Звёздный детектив | страница 12
— Это наш дом. солдатик, понимаешь? Что ты будешь делать с теми, кто вторгается в твой дом? Ты разве не захочешь защитить его, защитить свою землю и семью от захватчиков? За кого ты воюешь? На чьей ты стороне?
Валенса не знал. Изнутри вынырнула такая простая и ясная истина: а чего, собственно говоря, он тут делает? Ради кого сражается? Майор болел идеализмом, такие, как Эдкин, воевали ради семьи, у Перова была мечта, а у него? Чего хотел Роман Валенса?
— Ты еще жив, солдатик?
— Жив, — осипшим голосом ответил Валенса.
— И не будешь сдаваться?
— Пожалуй, нет.
— Воля твоя.
Из отверстия сверху посыпались камни, и внутрь влетела дымовая шашка. Респиратор спас его от удушья, но дым разъедал глаза. Чтобы защитить их, он надел ПНВ. Мир стал темно-зеленым.
С ним больше не говорили. В него стреляли. Повстанцы появлялись отовсюду: спускались на тросах сверху, появлялись из туннеля. Он едва успевал менять обоймы. Заряды свистели и рикошетили от стен. В него попытались запустить гранатой, но Валенса пинком отбросил ее в сторону. Взорвавшись, она осколком зацепила его ногу.
Время текло так медленно, что, когда импульс прожег ему кожу на виске, оно совсем остановилось. Как будто пещера наполнилась невидимым желе: чтобы сделать минимальное движение, он преодолевал сильнейшее сопротивление тела. Голова гудела, раскалываясь на тысячу маленьких колоколов. Валенса почти ослеп. Он продержался так долго, потому что повстанцы хотели взять его живым.

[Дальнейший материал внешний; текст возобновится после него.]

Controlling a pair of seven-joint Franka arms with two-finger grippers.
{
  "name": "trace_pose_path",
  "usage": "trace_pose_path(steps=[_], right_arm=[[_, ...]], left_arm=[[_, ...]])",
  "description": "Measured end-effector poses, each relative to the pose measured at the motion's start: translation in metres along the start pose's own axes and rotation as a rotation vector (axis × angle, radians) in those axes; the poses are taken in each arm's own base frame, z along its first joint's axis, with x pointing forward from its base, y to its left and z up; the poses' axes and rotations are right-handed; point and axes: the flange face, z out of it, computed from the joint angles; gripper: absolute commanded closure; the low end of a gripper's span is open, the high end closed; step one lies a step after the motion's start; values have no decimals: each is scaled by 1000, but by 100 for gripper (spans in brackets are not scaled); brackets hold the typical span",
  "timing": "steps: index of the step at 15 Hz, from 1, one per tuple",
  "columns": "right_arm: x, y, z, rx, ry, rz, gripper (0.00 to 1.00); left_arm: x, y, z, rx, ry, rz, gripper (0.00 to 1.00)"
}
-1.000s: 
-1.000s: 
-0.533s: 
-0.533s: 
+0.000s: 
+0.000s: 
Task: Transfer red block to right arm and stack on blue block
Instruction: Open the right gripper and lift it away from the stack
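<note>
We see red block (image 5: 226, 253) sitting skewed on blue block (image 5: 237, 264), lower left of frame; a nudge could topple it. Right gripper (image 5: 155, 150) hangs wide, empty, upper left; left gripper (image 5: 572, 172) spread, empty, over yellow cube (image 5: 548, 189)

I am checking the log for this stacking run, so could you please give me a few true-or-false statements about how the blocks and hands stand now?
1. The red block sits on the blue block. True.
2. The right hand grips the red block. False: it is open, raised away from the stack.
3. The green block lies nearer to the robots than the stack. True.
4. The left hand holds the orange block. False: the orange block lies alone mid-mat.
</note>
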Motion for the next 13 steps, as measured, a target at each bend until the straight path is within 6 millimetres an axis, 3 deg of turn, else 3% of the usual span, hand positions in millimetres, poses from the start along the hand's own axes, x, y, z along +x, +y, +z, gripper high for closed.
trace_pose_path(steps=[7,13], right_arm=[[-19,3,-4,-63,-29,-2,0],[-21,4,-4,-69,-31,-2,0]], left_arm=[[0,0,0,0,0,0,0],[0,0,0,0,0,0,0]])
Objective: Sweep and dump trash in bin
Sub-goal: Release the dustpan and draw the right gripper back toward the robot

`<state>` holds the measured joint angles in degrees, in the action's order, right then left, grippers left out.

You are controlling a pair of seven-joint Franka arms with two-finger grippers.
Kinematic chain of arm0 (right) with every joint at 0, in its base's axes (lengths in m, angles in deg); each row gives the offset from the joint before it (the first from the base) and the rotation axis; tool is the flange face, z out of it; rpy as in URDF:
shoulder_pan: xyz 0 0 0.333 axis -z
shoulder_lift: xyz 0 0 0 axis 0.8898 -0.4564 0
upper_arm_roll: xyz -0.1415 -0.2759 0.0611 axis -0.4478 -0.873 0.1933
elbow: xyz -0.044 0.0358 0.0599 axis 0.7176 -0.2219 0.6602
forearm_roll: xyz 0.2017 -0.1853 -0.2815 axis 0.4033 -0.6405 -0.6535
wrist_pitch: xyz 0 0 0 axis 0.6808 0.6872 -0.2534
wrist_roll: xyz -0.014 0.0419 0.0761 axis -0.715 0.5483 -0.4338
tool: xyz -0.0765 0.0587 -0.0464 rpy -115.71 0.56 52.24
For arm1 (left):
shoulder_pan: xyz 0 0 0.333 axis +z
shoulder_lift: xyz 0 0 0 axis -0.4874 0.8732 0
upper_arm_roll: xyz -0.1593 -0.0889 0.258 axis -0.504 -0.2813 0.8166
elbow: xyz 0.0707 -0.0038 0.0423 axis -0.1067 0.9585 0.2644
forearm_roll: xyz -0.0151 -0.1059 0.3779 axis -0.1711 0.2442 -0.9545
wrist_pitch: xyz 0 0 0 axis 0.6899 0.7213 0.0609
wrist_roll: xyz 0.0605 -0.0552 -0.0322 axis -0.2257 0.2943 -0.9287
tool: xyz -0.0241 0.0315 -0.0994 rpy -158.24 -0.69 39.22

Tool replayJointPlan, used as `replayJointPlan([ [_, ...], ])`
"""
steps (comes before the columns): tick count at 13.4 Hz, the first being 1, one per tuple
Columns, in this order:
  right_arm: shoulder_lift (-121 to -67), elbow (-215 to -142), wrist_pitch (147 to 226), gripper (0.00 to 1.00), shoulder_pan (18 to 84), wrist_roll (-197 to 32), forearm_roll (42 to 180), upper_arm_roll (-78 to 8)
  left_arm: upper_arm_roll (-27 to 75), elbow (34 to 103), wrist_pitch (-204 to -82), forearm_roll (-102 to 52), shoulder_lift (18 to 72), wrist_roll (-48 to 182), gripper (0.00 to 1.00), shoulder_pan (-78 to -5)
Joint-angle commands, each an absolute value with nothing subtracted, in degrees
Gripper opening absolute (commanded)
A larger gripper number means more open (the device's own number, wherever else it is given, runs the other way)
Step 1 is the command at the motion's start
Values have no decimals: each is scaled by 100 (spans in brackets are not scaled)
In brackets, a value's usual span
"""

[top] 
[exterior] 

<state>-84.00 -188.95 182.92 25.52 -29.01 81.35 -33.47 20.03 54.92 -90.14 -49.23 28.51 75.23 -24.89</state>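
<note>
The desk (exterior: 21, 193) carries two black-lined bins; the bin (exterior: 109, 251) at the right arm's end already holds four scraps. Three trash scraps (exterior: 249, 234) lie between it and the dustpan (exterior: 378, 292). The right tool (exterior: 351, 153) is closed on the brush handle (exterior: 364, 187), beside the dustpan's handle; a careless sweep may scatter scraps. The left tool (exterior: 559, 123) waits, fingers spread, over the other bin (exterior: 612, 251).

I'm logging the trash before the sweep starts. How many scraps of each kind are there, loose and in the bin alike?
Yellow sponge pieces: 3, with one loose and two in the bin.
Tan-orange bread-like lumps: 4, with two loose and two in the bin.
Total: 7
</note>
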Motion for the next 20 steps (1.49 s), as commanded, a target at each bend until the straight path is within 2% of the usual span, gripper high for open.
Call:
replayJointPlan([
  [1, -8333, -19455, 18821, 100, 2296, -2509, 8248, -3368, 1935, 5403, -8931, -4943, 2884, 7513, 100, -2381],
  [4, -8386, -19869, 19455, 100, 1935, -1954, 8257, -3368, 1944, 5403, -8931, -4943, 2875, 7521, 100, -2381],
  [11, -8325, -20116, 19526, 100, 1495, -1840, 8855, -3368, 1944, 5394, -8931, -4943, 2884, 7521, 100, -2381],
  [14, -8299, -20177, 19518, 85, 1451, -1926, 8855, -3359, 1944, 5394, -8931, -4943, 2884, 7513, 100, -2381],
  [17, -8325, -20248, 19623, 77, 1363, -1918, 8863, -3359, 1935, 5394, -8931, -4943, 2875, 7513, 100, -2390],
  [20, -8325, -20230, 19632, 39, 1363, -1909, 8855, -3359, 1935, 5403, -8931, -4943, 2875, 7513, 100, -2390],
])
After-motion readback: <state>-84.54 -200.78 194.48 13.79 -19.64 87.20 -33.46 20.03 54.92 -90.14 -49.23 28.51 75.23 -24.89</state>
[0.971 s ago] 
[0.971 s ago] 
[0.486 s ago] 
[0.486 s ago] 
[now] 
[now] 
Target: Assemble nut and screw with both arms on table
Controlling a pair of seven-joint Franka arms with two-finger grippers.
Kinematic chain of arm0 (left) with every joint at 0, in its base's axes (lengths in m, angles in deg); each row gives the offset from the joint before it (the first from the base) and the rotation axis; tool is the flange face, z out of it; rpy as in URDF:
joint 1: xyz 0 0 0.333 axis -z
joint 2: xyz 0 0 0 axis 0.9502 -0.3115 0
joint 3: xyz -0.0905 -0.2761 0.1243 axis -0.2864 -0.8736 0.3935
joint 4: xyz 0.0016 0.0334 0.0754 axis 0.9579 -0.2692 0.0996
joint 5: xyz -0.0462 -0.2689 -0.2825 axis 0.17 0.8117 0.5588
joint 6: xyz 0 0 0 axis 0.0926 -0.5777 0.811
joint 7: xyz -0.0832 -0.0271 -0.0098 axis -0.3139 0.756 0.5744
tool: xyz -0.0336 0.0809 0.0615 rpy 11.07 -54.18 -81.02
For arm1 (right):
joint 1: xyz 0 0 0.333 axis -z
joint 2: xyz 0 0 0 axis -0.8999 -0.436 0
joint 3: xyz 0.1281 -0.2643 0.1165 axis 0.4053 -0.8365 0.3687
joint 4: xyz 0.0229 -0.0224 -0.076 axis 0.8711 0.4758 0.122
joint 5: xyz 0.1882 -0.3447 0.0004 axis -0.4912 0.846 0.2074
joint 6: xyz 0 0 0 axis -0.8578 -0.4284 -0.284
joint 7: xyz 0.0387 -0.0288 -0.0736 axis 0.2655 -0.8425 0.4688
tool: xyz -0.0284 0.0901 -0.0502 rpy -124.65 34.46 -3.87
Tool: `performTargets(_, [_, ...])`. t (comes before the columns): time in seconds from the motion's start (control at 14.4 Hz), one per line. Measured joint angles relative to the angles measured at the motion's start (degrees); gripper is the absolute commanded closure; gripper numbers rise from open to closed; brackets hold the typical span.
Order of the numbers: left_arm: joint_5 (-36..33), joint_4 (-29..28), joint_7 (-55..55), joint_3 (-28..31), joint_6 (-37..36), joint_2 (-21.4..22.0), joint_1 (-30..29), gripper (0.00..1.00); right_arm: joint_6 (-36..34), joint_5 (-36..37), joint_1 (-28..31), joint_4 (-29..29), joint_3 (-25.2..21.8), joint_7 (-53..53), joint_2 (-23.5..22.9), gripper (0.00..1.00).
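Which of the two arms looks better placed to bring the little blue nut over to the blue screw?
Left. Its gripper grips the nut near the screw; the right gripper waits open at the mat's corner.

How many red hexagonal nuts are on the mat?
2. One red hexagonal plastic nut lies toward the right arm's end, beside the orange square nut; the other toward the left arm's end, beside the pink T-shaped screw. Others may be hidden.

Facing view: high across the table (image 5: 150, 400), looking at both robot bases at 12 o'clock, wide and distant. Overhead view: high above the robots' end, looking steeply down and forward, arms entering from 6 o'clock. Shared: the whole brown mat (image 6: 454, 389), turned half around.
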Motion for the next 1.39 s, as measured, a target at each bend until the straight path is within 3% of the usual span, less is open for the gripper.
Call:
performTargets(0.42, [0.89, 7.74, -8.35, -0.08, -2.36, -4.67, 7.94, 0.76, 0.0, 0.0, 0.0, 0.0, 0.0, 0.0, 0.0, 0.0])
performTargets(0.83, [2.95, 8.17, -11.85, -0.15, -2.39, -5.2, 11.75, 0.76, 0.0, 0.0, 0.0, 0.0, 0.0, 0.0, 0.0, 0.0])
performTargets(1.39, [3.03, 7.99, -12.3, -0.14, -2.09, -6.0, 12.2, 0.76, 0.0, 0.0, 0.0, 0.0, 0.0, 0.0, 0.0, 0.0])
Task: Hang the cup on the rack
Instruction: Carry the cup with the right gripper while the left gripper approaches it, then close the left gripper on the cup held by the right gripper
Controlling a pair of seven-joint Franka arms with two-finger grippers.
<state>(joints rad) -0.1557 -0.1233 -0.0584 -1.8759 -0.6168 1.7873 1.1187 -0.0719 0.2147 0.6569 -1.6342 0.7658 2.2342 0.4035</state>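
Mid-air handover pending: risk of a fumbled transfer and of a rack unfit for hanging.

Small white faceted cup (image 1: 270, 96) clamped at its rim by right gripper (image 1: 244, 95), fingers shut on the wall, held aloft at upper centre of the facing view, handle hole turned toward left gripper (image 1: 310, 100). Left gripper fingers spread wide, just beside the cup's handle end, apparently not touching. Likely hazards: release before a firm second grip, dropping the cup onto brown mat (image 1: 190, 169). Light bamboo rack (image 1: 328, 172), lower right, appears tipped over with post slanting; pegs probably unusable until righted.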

Внезапно он осознал, что наступление прекратилось. Дым еще клубился по земле, догорали в пламени доски и ошметки ткани. Отбросив разбитый ПНВ, Валенса разжал пальцы, сведенные судорогой на рукоятке оружия. Попробовал подняться, но на это не хватило сил. Острая боль пронзила левую ногу. На четвереньках он пополз к туннелю. Путь ему преграждал один из выживших клонов. На животе у повстанца зияла крупная рана, а в дрожащей руке он сжимал импульсник. Увидев Валенсу, он попытался выстрелить, но заряды кончились. Тогда он отбросил оружие и сказал:
— Радуйся, твои пришли, солдатик…
Сержант узнал этот голос, настойчиво добивавшийся его сдачи. Сунув руку под одежду, Валенса достал чудом не разбившуюся бутылку с коньяком. С трудом отвинтил неповинующимися пальцами крышку и приложил горлышко к губам повстанца. Тот выпил и закашлял. Посмотрел на Валенсу и признался:
— Я не боюсь умирать.
Валенса молча кивнул.
— Хочешь, открою тайну? Мы завидуем вам, людям. А знаешь, почему? У вас есть имя, есть память, жизнь, наконец. Не пересаженная в инкубаторе, не одолженная у оригинала, а личная, неповторимая, единственная. Ты не представляешь, каково это — жить чужими воспоминаниями, чужой жизнью.